Afgelopen week is de Champions League weer van start gegaan, met een nieuwe opzet van het toernooi. Dit jaar doen er ook twee Nederlandse clubs mee aan het miljoenenbal, namelijk PSV en Feyenoord. Maar wat houdt die nieuwe opzet nou precies in?
Daarvoor gaan we even terug naar de oude situatie. Tot voorheen deden er 32 teams mee, die de eerste ronde afwerkten in een poulefase. Hierin speelde elke club twee keer tegen drie verschillende clubs, uit en thuis. Uit elke poule gingen uiteindelijk de twee best geklasseerde teams naar de volgende ronde.
Nieuwe opzet
Maar dat is nu compleet veranderd.
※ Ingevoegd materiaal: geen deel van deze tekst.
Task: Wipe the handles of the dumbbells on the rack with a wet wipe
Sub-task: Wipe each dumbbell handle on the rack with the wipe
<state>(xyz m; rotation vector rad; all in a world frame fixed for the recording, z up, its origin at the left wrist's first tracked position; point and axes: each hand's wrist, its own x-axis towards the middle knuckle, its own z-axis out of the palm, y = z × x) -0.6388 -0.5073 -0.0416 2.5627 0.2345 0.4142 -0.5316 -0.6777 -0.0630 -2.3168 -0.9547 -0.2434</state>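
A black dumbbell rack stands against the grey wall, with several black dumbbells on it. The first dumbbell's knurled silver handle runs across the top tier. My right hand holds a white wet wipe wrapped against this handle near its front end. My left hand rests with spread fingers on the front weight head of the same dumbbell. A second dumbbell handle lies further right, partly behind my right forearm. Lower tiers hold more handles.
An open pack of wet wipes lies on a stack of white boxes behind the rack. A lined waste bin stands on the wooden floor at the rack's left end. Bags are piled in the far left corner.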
Vanaf dit seizoen doen er in totaal 36 clubs mee, die de eerste ronde afwerken in een competitiefase. Elk team speelt één wedstrijd tegen acht verschillende clubs, waarbij de uiteindelijk acht best presterende teams direct naar de volgende ronde mogen. De nummers 9 tot en met 24 gaan vervolgens onderling uitvechten naar wie de laatste acht plekken gaan voor de volgende ronde.
Geld
Maar wat is de reden voor deze verandering? “Geld”, antwoord NOS-presentator Jeroen Stomphorst resoluut. “Natuurlijk is het ook leuk dat er in deze opzet meer topwedstrijden gespeeld worden. Daarnaast zal er ook meer spanning komen, want tijdens de poulefases wist je bijna altijd vooral al wie er doorging en waren er weinig verassingen, maar uiteindelijk draait het allemaal om geld.”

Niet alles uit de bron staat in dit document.